Gen 2 provider is 100% compatible with hierarchical namespaces. When you use blob path, the first part of the path is filesystem name, i.e. storage.WriteTextAsync("filesystem/folder/subfolder/.../file.extension. Apparently you cannot create files in the root folder, they always need to be prefixed with filesystem name.

If filesystem doesn't exist, we will try to create it for you, if the account provided has enough permissions to do so.

Authentication

You can authenticate in the ways described below. To use connection strings, don't forget to call StorageFactory.Modules.UseAzureDataLake() somewhere when your program starts.
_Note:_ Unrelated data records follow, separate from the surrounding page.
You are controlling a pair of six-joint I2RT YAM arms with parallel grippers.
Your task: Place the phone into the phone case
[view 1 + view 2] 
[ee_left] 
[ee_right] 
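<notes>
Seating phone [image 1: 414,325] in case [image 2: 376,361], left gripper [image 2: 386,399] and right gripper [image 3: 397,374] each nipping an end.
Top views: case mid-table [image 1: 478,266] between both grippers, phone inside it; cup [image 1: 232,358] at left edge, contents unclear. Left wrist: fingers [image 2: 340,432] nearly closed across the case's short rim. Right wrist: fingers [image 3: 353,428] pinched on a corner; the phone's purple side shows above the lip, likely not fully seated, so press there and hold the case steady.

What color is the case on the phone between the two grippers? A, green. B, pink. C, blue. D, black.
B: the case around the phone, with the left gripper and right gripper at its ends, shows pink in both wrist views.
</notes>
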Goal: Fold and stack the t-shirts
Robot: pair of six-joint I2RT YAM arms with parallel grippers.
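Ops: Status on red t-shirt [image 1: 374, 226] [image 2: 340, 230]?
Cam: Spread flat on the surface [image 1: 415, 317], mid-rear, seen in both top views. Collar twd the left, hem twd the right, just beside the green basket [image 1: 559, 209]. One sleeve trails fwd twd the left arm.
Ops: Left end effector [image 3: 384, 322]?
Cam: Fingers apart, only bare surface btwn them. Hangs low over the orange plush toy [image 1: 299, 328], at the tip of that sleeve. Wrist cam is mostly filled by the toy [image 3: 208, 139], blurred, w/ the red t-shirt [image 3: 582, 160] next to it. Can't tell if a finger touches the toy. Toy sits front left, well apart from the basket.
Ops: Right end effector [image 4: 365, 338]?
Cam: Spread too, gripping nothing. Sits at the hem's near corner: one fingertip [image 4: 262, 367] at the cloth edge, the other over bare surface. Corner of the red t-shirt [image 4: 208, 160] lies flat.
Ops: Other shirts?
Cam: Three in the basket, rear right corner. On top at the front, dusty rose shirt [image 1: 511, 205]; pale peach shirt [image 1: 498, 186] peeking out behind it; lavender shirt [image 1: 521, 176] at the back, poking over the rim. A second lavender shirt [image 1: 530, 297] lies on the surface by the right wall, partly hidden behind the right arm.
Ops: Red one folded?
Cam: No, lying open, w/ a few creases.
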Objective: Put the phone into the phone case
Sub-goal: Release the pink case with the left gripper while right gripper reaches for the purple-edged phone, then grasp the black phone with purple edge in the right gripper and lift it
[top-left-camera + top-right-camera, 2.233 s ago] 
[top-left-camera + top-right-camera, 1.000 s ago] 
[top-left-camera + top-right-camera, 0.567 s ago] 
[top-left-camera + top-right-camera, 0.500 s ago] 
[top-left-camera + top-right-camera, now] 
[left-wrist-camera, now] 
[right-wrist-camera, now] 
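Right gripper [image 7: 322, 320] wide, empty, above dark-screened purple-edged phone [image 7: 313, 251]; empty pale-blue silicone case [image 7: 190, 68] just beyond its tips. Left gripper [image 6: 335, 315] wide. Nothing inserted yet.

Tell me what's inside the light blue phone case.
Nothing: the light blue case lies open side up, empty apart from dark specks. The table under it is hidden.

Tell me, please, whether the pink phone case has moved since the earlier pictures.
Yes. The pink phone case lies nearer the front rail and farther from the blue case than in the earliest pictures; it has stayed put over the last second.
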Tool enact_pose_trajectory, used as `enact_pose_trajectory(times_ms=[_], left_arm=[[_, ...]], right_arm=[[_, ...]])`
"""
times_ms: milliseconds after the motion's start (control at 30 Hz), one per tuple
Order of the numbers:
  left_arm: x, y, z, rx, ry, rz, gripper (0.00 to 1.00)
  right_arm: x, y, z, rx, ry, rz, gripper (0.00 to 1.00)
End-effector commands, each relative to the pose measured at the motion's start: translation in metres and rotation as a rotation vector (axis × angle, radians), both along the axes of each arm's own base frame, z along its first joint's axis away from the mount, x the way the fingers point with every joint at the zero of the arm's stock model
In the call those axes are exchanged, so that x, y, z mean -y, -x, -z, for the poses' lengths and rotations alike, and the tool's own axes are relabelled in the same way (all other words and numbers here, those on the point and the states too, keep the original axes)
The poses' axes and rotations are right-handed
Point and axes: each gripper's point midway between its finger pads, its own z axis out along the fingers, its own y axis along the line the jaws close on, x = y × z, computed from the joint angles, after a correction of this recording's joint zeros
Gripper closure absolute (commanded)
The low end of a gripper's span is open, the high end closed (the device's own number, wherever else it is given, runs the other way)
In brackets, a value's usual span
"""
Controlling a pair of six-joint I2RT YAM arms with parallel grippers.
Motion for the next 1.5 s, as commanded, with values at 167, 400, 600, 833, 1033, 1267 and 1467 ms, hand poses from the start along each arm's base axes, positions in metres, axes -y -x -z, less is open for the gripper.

Using Shared Key Authentication
IBlobStorage storage = StorageFactory.Blobs.AzureDataLakeGen2StoreBySharedAccessKey(
   accountName,
   sharedKey);

or

IBlobStorage storage = StorageFactory.Blobs.FromConnectionString(
   "azure.datalake.gen2://account=...;key=...");
Using Service Principal
IBlobStorage storage = StorageFactory.Blobs.AzureDataLakeGen2StoreByClientSecret(
   accountName,
   tenantId,
   principalId,
   principalSecret);

or

IBlobStorage storage = StorageFactory.Blobs.FromConnectionString(
   "azure.datalake.gen2://account=...;tenantId=...;principalId=...;principalSecret=...");
Using Managed Service Identity
IBlobStorage storage = StorageFactory.Blobs.AzureDataLakeGen2StoreByManagedIdentity(
   accountName);

or

IBlobStorage storage = StorageFactory.Blobs.FromConnectionString(
   "azure.datalake.gen2://account=...;msi");

Permissions Management

ADLS Gen 2 supports RBAC and POSIX like permissions on both file and folder level. FluentStorage fully supports permissions management on those and exposes simplified easy-to-use API to drive them.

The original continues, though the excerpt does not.